1.2 Identification Techniques

Various techniques were investigated to select suitable identification solutions for lithium-ion battery production. Basically, trace objects are distinguished by their indirect and direct object features.

In the case of identification through indirect object features, the identification data is placed either on the workpiece itself or on workpiece carriers. The applied identifier is detected either contactless or tactile [6]. Optical markings belong to the group of contactless identification techniques. For this purpose, plain text, symbols, or an n-dimensional code such as a 1D bar code, a 2D Data Matrix code (DMC) or a color code is applied to the trace object and detected optically via digital image processing. Further options include electromagnetic or radio-based approaches.
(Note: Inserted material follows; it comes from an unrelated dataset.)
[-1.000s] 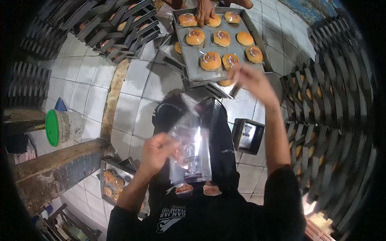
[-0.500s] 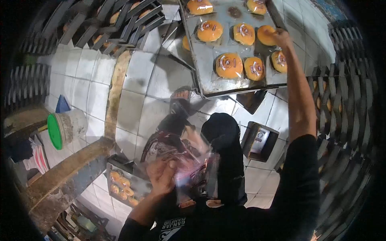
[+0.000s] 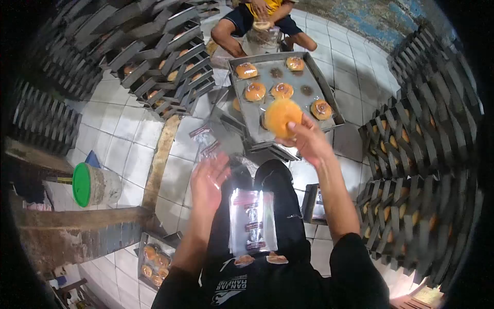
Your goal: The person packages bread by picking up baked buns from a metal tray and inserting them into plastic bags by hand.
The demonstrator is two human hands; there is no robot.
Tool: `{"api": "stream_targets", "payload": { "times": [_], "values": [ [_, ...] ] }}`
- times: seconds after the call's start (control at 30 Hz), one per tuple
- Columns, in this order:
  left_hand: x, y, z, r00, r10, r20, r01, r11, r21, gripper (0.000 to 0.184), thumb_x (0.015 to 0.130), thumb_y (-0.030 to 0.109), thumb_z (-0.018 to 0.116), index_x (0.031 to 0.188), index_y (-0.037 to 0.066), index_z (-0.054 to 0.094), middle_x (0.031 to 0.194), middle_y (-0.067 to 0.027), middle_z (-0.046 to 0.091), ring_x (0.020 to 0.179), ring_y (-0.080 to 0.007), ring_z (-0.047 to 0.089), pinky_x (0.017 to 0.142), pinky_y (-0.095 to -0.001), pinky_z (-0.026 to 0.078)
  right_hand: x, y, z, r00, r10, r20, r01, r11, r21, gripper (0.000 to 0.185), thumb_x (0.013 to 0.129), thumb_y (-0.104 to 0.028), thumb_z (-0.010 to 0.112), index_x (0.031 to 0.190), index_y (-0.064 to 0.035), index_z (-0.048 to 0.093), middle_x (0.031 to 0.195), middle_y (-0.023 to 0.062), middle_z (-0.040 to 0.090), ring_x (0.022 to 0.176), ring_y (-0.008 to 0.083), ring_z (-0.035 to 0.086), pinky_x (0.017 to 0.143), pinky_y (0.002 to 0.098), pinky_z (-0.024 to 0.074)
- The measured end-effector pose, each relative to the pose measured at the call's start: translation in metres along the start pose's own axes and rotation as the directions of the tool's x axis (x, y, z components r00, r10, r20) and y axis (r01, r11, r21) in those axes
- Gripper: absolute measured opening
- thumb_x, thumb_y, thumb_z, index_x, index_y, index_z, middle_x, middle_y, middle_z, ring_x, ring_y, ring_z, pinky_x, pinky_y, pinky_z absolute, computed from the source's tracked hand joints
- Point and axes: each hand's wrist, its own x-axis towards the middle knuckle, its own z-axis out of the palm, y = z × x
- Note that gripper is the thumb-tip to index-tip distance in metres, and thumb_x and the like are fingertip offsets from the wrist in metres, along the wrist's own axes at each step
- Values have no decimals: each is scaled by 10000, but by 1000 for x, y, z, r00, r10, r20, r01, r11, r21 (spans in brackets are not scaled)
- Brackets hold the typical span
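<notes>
A round golden bun [image 3: 283, 118] is pinched in my right hand [image 3: 310, 139], held up over the near edge of a metal tray [image 3: 265, 110]. Several buns in clear printed wrappers [image 3: 255, 92] lie on that tray. My left hand [image 3: 208, 180] is raised above my left leg, holding a clear printed bag [image 3: 205, 141] that stretches up from its fingers. On my lap rests a stack of clear printed bags [image 3: 253, 221].
Another person [image 3: 262, 26] sits beyond the tray, holding a bun. Stacked metal trays [image 3: 417, 129] with buns stand right and upper left. A bucket with a green rim [image 3: 82, 184], a wooden beam [image 3: 87, 221] and a lower tray [image 3: 141, 252] are at left.
My right hand has taken the unwrapped bun from the tray's right side and brought it nearer. My left hand has lifted a bag off the lap stack. The view has shifted, showing the other person.
</notes>
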Motion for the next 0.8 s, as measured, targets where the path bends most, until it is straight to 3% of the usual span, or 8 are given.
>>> {"api": "stream_targets", "payload": {
  "times": [0.1, 0.2, 0.27, 0.37, 0.47, 0.57, 0.73, 0.8],
  "values": [
    [16, 2, -9, 1000, -25, -16, 23, 997, -74, 281, 1012, 229, 628, 1198, 30, 561, 1282, -199, 640, 1270, -311, 582, 1031, -469, 484, -44, 5, 44, 990, 63, 130, -80, 988, 135, 506, 945, -159, 722, 1391, -62, 503, 1322, 96, 616, 1214, 275, 629, 1016, 555, 541],
    [39, -12, -26, 995, -52, 82, 61, 992, -113, 303, 978, 246, 698, 1140, 30, 560, 1203, -192, 664, 1195, -308, 622, 1012, -483, 500, -77, 30, 78, 989, -95, 114, 115, 976, -182, 482, 935, -119, 733, 1360, -44, 517, 1301, 107, 620, 1199, 266, 629, 1011, 476, 544],
    [48, -23, -38, 987, -141, 82, 152, 976, -155, 367, 940, 278, 750, 1131, 26, 564, 1155, -156, 667, 1034, -297, 672, 934, -498, 544, -98, 63, 83, 885, -361, 295, 459, 568, -683, 429, 891, -5, 737, 1281, -20, 558, 1273, 128, 620, 1188, 273, 623, 982, 396, 541],
    [11, -14, 1, 978, -132, 159, 160, 971, -178, 336, 924, 301, 752, 1104, 50, 620, 1147, -93, 675, 1032, -273, 686, 882, -451, 562, -92, 86, 73, 491, -512, 705, 798, -61, -599, 369, 780, 112, 694, 1122, -14, 633, 1212, 184, 610, 1176, 346, 635, 966, 416, 549],
    [-25, 1, 26, 964, -231, 134, 245, 965, -96, 334, 988, 358, 623, 1153, 68, 641, 1183, -73, 681, 1088, -252, 679, 921, -421, 551, -88, 87, 68, 519, -610, 599, 744, -22, -668, 359, 760, 101, 700, 1089, -27, 638, 1176, 156, 631, 1169, 353, 639, 1004, 454, 518],
    [-47, 4, 26, 953, -191, 233, 233, 957, -171, 405, 1034, 402, 473, 1218, 85, 643, 1222, -72, 685, 1097, -241, 674, 952, -399, 537, -97, 65, 106, 491, -534, 688, 710, -211, -671, 329, 764, 51, 725, 1067, -48, 642, 1161, 133, 645, 1182, 341, 635, 1068, 510, 457],
    [-25, 2, -27, 945, -53, 322, 139, 958, -251, 448, 1078, 371, 402, 1314, 36, 584, 1299, -137, 648, 1171, -267, 641, 1024, -413, 510, -97, 121, 123, 619, -464, 634, 687, -73, -723, 423, 816, 9, 687, 1232, -59, 651, 1241, 133, 658, 1203, 325, 627, 1124, 550, 403],
    [-58, -4, 4, 989, 41, 145, -5, 970, -242, 466, 1079, 408, 400, 1306, 42, 581, 1254, -136, 662, 1135, -266, 653, 1014, -419, 511, -93, 109, 133, 678, -476, 560, 662, 64, -747, 415, 823, -2, 691, 1233, -52, 650, 1266, 144, 650, 1222, 329, 618, 1121, 553, 405]
  ]
}}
Trace objects could be equipped with active or passive radio modules (RFID, Bluetooth, WLAN modules), which transmit their identity signals. Tactile techniques require direct contact between identifier and sensor. For example, this includes devices that read the integrated circuits of smart cards.
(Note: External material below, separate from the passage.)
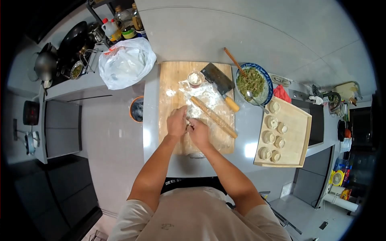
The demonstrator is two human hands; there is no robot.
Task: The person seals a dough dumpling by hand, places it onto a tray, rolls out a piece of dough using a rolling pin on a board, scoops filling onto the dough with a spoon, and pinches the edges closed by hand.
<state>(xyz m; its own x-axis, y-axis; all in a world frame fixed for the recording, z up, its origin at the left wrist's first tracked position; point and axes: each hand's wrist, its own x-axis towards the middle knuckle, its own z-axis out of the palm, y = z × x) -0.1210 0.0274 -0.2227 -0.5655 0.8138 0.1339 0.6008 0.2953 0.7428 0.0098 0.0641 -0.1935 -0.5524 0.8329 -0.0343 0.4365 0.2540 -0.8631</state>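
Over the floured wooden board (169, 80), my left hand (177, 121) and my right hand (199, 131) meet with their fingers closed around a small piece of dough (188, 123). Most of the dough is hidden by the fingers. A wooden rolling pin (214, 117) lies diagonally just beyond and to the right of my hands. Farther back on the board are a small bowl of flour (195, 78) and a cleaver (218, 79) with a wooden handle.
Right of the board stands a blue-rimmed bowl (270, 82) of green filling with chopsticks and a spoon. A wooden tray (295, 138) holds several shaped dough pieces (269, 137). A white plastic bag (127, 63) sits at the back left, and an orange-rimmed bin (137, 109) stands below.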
Identification by direct object features eliminates the need for new identifiers to be applied to the trace object. Thus, a trace object is identified by its inherent characteristics, or the identity is calculated using logical models. For example, with some object materials it is possible to identify a trace object by its surface characteristics [7, 8] or to calculate e.g., the localization of a part or object segment based on process parameters via the use of physical-logical relations of the production sequence [9].

2 Cell-Specific Identification of Electrode Segments

Based on the described identification techniques and the requirements for electrode production, all labeling options have restrictions or limitations. Printed identifiers such as 1D barcodes or 2D Data Matrix code transmit printing ink [10], which may influence the battery’s performance. Laser-marked identifiers may cause material lesions due to the laser process, and mathematical models have gaps once a part of the electrode is removed. Therefore, a marker-free technique is currently being researched to enable cell-specific traceability.

2.1 Marker-Free Identification Using Surface Microstructures

In the joint project DigiBattPro 4.0, scientists from Fraunhofer IPA and Fraunhofer IPM are working on marker-free identification via existing surface microstructures or direct object features in the area of individual electrode segments.

A camera-based system was designed to uniquely identify individual components without labeling, using only the individual microstructure of the surface. Laboratory tests showed that aluminum and copper electrodes are suitable for marker-free identification, as shown in Fig. 2.

Fig. 2.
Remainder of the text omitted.